Poly(ethylenimine)-assisted synthesis of hollow carbon spheres comprising multi-sized Ni species for CO2 electroreduction

Abstract

Electrochemical CO₂ reduction to produce value-added chemicals and fuels is one of the research hotspots in the field of energy conversion. The development of efficient catalysts with high conductivity and readily accessible active sites for CO₂ electroreduction remains challenging yet indispensable. In this work, a reliable poly(ethyleneimine) (PEI)-assisted strategy is developed to prepare a hollow carbon nanocomposite comprising a single-site Ni-modified carbon shell and confined Ni nanoparticles (NPs) (denoted as Ni@NHCS), where PEI not only functions as a mediator to induce the highly dispersed growth of Ni NPs within hollow carbon spheres, but also as a nitrogen precursor to construct highly active atomically-dispersed Ni-Nx sites.

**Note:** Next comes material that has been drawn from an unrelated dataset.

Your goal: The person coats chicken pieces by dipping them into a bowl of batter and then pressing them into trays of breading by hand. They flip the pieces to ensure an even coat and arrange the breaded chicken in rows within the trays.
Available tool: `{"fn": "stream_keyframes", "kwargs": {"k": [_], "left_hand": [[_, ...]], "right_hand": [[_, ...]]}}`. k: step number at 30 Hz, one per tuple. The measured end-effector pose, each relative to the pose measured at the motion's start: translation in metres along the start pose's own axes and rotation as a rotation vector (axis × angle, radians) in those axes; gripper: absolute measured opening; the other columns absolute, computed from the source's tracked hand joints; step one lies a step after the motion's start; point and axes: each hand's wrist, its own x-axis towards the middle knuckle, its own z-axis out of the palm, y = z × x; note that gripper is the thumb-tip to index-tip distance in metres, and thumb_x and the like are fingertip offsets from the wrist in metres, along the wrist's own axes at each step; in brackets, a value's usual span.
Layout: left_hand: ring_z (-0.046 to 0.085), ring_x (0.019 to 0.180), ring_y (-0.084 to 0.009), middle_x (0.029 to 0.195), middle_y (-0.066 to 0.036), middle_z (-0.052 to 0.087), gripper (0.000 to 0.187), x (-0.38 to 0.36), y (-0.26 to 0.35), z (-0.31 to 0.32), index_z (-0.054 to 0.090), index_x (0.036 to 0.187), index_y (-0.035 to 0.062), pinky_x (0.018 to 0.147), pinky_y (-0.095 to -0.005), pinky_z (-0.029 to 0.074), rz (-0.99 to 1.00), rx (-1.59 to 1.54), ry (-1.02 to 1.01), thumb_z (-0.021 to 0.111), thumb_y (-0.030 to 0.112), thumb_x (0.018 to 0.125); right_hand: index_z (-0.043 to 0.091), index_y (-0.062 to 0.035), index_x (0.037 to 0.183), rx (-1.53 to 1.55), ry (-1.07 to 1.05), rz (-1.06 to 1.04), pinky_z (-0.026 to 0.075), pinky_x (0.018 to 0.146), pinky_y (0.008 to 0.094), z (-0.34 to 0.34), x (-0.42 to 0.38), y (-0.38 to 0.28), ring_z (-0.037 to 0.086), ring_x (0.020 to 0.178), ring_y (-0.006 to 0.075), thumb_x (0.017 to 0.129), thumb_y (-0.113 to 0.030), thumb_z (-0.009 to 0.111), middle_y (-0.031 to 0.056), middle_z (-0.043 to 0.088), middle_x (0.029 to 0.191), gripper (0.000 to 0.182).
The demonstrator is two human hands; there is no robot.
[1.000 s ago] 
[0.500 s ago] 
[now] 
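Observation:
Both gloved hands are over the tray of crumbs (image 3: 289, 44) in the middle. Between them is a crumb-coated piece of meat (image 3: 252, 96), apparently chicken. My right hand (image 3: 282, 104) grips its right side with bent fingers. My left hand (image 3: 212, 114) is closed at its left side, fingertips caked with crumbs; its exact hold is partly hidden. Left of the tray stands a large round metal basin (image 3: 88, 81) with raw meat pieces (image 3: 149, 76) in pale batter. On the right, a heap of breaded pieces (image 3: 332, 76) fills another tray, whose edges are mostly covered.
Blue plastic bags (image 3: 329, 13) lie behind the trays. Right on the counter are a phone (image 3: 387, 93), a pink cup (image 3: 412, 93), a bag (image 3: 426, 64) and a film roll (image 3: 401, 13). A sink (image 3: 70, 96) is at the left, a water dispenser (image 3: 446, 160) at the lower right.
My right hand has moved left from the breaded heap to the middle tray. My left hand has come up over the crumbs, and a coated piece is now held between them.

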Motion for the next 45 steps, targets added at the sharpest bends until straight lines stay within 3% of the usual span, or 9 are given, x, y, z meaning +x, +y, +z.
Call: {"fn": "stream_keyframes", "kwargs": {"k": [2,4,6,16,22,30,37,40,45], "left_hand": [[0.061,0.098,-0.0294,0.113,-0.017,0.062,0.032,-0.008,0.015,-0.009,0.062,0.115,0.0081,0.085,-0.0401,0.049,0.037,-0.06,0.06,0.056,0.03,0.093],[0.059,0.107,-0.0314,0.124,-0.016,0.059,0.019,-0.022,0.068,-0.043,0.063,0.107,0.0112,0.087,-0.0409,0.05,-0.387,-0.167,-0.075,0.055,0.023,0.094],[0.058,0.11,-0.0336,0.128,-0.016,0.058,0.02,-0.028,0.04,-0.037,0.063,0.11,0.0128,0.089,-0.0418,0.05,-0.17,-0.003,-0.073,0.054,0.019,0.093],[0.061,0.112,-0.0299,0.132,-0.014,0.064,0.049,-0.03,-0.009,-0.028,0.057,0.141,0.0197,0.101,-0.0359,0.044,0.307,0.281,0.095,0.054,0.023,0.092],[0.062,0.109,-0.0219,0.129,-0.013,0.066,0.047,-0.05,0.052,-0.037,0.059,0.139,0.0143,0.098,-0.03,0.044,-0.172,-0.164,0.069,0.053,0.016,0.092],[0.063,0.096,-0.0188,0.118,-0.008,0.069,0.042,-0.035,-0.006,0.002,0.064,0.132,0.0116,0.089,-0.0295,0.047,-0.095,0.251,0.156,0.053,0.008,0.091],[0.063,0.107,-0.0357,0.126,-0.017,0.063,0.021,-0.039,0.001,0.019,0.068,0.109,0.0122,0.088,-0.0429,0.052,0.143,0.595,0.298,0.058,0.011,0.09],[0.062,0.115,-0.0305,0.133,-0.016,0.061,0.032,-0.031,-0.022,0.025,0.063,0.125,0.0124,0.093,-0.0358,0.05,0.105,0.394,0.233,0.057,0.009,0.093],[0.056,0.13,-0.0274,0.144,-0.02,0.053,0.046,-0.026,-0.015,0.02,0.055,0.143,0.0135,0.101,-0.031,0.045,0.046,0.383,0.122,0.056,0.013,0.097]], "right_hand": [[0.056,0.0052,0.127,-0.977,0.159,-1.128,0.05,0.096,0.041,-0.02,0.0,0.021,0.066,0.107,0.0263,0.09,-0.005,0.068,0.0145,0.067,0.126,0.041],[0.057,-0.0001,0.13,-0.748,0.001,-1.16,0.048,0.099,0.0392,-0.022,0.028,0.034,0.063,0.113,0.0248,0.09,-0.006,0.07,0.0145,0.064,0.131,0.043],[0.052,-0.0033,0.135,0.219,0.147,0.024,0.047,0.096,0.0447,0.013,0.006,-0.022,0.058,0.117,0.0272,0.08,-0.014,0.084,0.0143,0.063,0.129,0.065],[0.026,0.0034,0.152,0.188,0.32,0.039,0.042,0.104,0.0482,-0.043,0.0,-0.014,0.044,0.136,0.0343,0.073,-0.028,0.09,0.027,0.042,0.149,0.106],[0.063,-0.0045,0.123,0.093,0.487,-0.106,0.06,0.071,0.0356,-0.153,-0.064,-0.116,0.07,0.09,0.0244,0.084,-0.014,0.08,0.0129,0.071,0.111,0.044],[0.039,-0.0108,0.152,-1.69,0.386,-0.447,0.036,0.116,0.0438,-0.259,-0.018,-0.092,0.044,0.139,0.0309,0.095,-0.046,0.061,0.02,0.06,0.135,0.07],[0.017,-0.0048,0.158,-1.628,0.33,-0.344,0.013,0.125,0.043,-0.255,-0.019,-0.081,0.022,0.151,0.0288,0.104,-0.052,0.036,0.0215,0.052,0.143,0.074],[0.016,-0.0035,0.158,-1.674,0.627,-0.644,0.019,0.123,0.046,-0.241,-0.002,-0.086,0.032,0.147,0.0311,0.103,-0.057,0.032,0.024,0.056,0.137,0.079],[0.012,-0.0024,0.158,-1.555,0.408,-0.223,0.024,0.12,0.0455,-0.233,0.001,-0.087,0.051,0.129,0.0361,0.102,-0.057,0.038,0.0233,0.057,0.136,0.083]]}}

Benefiting from the unique structural properties of Ni@NHCS, the aggregation and exposure of Ni NPs can be effectively prevented, while the accessibility of abundant catalytically active Ni-Nx sites can be ensured. As a result, Ni@NHCS exhibits a high CO partial current density of 26.9 mA cm^–2 and a Faradaic efficiency of 93.0% at −1.0 V vs. RHE, outperforming those of its PEI-free analog. Apart from the excellent activity and selectivity, the shell confinement effect of the hollow carbon sphere endows this catalyst with long-term stability. The findings here are anticipated to help understand the structure-activity relationship in Ni-based carbon catalyst systems for electrocatalytic CO₂ reduction. Furthermore, the PEI-assisted synthetic concept is potentially applicable to the preparation of high-performance metal-based nanoconfined materials tailored for diverse energy conversion applications and beyond.